======== Listed records ========

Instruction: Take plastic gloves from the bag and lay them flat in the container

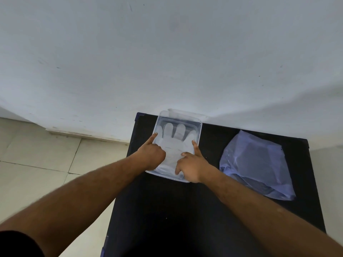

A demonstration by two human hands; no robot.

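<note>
A clear plastic container [198,130] sits at the far edge of the black table. Inside it a translucent plastic glove [173,140] lies flat, its fingers pointing away from me. My left hand [152,153] rests on the glove's left side with the index finger stretched out and the other fingers curled. Over the glove's right side, my right hand [191,164] presses down with thumb and fingers spread. The bluish plastic bag [258,164] lies to the right of the container, apart from both hands.
The black table [176,210] stands against a white wall [167,52]. A second clear tray or lid [185,111] shows behind the container. Tiled floor [37,154] lies to the left.
</note>
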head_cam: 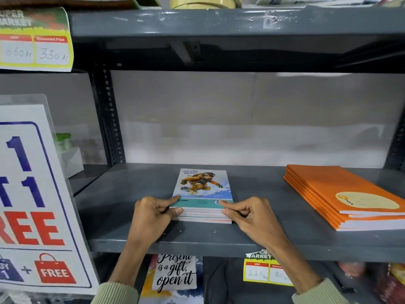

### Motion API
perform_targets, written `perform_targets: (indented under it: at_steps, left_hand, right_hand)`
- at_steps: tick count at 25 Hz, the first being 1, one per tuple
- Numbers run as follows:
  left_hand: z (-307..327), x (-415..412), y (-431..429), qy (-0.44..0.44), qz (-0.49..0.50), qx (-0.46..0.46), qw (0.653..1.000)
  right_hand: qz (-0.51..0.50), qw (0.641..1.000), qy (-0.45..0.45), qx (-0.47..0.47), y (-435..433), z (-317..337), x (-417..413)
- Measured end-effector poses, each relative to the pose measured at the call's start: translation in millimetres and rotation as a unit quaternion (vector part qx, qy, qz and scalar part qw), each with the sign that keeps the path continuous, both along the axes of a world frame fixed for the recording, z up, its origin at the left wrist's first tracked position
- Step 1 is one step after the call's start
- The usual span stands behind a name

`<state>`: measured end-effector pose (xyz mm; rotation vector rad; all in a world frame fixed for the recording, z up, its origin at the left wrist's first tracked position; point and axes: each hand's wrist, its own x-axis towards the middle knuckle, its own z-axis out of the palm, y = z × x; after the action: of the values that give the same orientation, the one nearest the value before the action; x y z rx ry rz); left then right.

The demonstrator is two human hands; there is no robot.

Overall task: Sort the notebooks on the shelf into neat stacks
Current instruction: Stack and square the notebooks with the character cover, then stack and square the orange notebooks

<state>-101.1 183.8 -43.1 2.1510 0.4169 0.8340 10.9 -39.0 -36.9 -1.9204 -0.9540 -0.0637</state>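
A stack of several notebooks (202, 187) with a snowboarder picture on the top cover lies in the middle of the grey metal shelf (131, 216). My left hand (153, 216) pinches the stack's near left corner, thumb on the cover and fingers against the edges. My right hand (247, 213) grips the near right corner the same way. A second stack of several orange notebooks (341, 194) lies at the right end of the shelf, slightly fanned.
A large "1+1 FREE" sign (32, 194) stands at the left. Price labels hang on the upper shelf edge (35, 40) and on the lower edge (265, 270). A notebook reading "Present is a gift, open it" (175, 277) sits on the shelf below.
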Motion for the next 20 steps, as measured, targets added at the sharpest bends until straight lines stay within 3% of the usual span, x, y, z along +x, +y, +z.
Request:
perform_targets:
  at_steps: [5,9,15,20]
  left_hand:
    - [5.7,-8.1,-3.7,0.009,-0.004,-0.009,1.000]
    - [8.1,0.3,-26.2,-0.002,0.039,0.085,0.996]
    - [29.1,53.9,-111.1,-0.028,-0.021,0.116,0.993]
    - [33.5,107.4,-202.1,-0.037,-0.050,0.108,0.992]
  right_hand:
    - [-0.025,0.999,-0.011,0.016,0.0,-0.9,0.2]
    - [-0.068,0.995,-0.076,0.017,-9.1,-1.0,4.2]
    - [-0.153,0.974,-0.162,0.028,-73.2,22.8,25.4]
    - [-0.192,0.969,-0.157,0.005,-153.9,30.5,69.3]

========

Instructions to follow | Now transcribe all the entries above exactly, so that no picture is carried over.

Solution |
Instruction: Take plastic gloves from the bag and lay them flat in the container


A demonstration by two human hands; no robot.

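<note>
A clear plastic container [198,130] sits at the far edge of the black table. Inside it a translucent plastic glove [173,140] lies flat, its fingers pointing away from me. My left hand [152,153] rests on the glove's left side with the index finger stretched out and the other fingers curled. Over the glove's right side, my right hand [191,164] presses down with thumb and fingers spread. The bluish plastic bag [258,164] lies to the right of the container, apart from both hands.
The black table [176,210] stands against a white wall [167,52]. A second clear tray or lid [185,111] shows behind the container. Tiled floor [37,154] lies to the left.
</note>
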head_cam: 

### Motion API
perform_targets, written `perform_targets: (indented under it: at_steps, left_hand, right_hand)`
- at_steps: tick count at 25 Hz, the first being 1, one per tuple
- Numbers run as follows:
  left_hand: z (-307..327), x (-415..412), y (-431..429), qy (-0.44..0.44), qz (-0.49..0.50), qx (-0.46..0.46), qw (0.653..1.000)
  right_hand: qz (-0.51..0.50), qw (0.641..1.000), qy (-0.45..0.45), qx (-0.47..0.47), y (-435..433), z (-317..337), x (-417..413)
- Measured end-effector poses, each relative to the pose measured at the call's start: translation in millimetres and rotation as a unit quaternion (vector part qx, qy, qz and scalar part qw), each with the sign that keeps the path continuous, both along the axes of a world frame fixed for the recording, z up, its origin at the left wrist's first tracked position
- Step 1 is one step after the call's start
- The usual span stands behind a name

`<state>`: measured end-effector pose (xyz mm; rotation vector rad; all in a world frame fixed for the recording, z up, its origin at the left wrist's first tracked position; point and axes: each hand's wrist, its own x-axis towards the middle knuckle, its own z-axis out of the palm, y = z × x; after the action: of the values that give the same orientation, the one nearest the value before the action; x y z rx ry rz); left then right.

The demonstrator is two human hands; there is no robot.

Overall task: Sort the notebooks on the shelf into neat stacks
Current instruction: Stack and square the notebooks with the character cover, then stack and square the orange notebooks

<state>-101.1 183.8 -43.1 2.1510 0.4169 0.8340 10.9 -39.0 -36.9 -1.9204 -0.9540 -0.0637</state>
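A stack of several notebooks (202, 187) with a snowboarder picture on the top cover lies in the middle of the grey metal shelf (131, 216). My left hand (153, 216) pinches the stack's near left corner, thumb on the cover and fingers against the edges. My right hand (247, 213) grips the near right corner the same way. A second stack of several orange notebooks (341, 194) lies at the right end of the shelf, slightly fanned.
A large "1+1 FREE" sign (32, 194) stands at the left. Price labels hang on the upper shelf edge (35, 40) and on the lower edge (265, 270). A notebook reading "Present is a gift, open it" (175, 277) sits on the shelf below.
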Motion for the next 20 steps, as measured, targets added at the sharpest bends until straight lines stay within 3% of the usual span, x, y, z along +x, +y, +z.
Request:
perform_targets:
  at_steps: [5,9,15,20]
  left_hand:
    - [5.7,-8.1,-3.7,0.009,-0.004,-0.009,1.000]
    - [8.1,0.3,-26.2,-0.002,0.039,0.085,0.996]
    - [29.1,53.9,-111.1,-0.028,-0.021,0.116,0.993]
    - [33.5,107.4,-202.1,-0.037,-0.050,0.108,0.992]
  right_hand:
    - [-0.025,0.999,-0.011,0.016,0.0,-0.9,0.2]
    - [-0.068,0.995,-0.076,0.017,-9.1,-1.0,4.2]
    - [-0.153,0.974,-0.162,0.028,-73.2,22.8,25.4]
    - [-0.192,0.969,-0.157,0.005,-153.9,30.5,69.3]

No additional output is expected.